G96. Get it on amazon, Walmart, most gun stores. It lasts a long time and I will use it for long term storage and even lube for bolt guns. It stayed unfrozen in -30º weather for me.
OR you can be frugal, and I haven't had years to try this theory, but am working on it, and use plain old food grade mineral oil. I've been using it for a while, and did so at the advice of a friend. He made the point that it lubricates machinery, has a high drop point, has corrosion inhibitors, plastic friendly, and a lot of the other boxes we check for gun storage. I have been using it on just abut everything around the house for the last year and find it everything and then some. From cutting boards to air tools (what the doctor ordered for this purpose, since you will likely get a mouth full or nose full on the initial startup), it does the job. Even used it to lubricate my fishing reels, and it is holding up extremely well.
The stuff has been used on machines for decades and keeps them running and rust free, so that point is hard to argue.
Cheers


----------



## Budlight_909 (Aug 31, 2020)

i been using Mineral oil (food grade type), as recommended by gunblue490. sometimes, i might use the Allens silicone cloth, once in a while, i'll use weapon shield or Hoppe's.
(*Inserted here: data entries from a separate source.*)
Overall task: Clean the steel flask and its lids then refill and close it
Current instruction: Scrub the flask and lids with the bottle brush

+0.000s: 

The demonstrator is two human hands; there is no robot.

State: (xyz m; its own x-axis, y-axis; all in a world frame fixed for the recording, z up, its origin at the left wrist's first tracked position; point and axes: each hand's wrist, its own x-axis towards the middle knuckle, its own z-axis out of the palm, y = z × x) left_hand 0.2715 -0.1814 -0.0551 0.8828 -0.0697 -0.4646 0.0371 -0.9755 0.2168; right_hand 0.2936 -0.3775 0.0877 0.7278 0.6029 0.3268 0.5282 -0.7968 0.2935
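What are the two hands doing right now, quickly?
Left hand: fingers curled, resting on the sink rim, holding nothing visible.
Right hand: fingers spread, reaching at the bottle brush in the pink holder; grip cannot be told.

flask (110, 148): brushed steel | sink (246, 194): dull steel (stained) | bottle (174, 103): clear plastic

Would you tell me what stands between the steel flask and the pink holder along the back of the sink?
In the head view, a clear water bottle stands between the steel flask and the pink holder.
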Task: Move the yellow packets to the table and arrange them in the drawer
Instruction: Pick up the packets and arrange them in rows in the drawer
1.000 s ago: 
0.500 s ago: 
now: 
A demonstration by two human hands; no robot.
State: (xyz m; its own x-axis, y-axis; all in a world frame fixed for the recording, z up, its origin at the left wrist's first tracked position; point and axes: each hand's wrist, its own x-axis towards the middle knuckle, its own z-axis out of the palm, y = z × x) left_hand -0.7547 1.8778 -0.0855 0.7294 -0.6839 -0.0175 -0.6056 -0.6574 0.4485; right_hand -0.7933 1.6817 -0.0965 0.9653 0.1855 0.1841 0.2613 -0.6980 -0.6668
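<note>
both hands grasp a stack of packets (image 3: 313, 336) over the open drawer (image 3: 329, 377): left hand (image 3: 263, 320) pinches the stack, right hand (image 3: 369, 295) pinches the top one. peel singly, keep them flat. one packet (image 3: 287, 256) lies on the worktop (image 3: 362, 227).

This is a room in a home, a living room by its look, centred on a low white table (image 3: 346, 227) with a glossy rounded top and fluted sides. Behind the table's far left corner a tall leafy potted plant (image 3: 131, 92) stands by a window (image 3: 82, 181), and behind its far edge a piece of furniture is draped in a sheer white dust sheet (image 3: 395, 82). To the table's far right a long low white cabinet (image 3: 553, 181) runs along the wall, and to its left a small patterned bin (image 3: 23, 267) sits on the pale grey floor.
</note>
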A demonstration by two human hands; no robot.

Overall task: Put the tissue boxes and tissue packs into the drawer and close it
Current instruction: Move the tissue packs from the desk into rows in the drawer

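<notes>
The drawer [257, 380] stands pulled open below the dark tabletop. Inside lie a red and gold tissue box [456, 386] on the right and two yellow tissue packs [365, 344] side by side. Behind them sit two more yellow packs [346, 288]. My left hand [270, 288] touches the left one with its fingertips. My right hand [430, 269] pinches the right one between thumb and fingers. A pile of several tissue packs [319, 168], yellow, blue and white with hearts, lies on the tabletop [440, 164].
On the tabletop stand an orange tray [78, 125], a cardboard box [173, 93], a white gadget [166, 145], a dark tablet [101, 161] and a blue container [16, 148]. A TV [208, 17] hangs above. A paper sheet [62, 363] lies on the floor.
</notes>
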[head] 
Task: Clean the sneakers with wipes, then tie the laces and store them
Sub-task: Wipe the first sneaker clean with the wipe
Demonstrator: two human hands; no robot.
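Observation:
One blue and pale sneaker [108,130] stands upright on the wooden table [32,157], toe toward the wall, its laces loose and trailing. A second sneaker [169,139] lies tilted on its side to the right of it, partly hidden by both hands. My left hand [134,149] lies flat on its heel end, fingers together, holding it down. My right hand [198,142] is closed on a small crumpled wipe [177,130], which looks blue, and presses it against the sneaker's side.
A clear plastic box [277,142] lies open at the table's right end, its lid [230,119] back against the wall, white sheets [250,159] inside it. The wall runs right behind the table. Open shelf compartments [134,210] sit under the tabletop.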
so nothing really specific, just regular gun products.


----------



## SamBond (Aug 30, 2016)

Somebody should mention... WD40 is a sorry lube and a poor protectant.
"WD" stands for water dispersant. That was it's original purpose. Probably works good for that.



Sam


----------



## Budlight_909 (Aug 31, 2020)

SamBond said:


> Somebody should mention... WD40 is a sorry lube and a poor protectant.
> "WD" stands for water dispersant. That was it's original purpose. Probably works good for that.
> 
> Sam


yes, it is/was great for your car's ignition system, back in the day, if it ever got wet and stalled out. WD 40 is still used in my house, but for quick general lubing of say door hinges, door locks, and especially in my old house, to lube the aluminum storm window tracks, so the storm windows and screens, can slide easier, and maybe other small non-essential items, that need a "quickie lube" that do not require any thing specific.

i also use WD 40 to give a coating to my snow blower blades before each use, so the snow doesn't stick to them, and clog up the machine.

but NEVER for anything gun related.


----------



## berettatoter (Sep 1, 2011)

I just make sure I'm always making sure I wipe down mine with the RemOil Wipes after I handle them or carry them. Always using oil on the inside and hose out with compressed air too, ever so often, even if I have just been carrying and not shooting.


----------